Writing in the Miami Herald, columnist Andres Oppenheimer assesses the implications of the new Latino Decisions polling and concludes that, “rather than being a threat to America, they [Latinos] will save America from Trump.”

Yet the recent Latino voter polling also revealed that the Republican Party’s problems with Latinos go much deeper than Trump alone. The brand image problems keep getting worse for the GOP – witness the fact that Trump’s main rival for the Republican nomination, Ted Cruz, proudly received the endorsement this weekend of former California Governor Pete Wilson. With Cruz and Wilson campaigning together in California, it’s worth remembering how the state represents a cautionary tale for the national Republican Party on how anti-immigrant politics can help accelerate the electoral consequences of demographic change. In the mid-1990s, California’s infamous Proposition 187 and the anti-immigrant politics of Governor Pete Wilson helped make the GOP brand toxic to the state’s rapidly growing ranks of Latino voters. As a result, California transformed from a purple state into a blue state, with Wilson still known in some circles of the Latino community as “El Diablo.” As the Pete Wilson endorsement underscores, Cruz is no moderate on immigration and is actually outlining an immigration vision that is to the right of Mitt Romney’s.

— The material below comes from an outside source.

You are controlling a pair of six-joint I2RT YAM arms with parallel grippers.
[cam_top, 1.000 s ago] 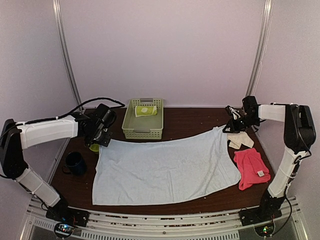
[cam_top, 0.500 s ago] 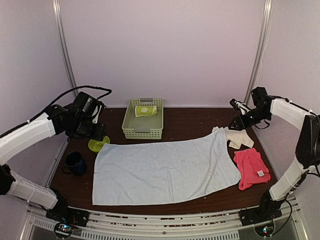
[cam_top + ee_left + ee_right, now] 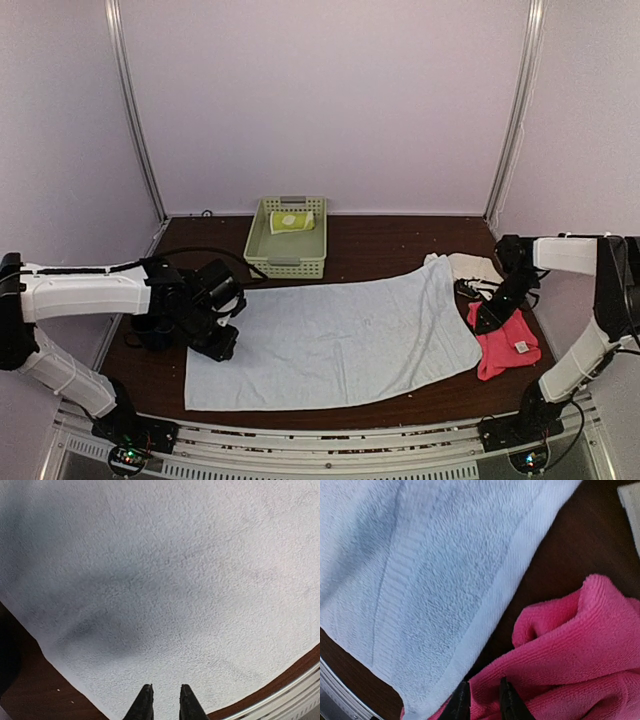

According to Frank Sharry, Executive Director of America’s Voice, “Donald Trump has been running the most explicitly nativist presidential campaign in modern American history. We should not lose our collective shock or outrage that the leading contender for the Republican nomination is a magnet for KKK leaders who are rallying behind his vision for America. And no, Ted Cruz is not running the same type of openly racist campaign as Trump, but his hard-line immigration policy vision and his embrace of Pete Wilson remind us that the GOP’s divide with Latinos is much deeper than Trump alone. The KKK and ‘El Diablo’ Pete Wilson won’t exactly help repair Republicans’ problems with Latino voters, with huge implications for 2016 and well beyond.”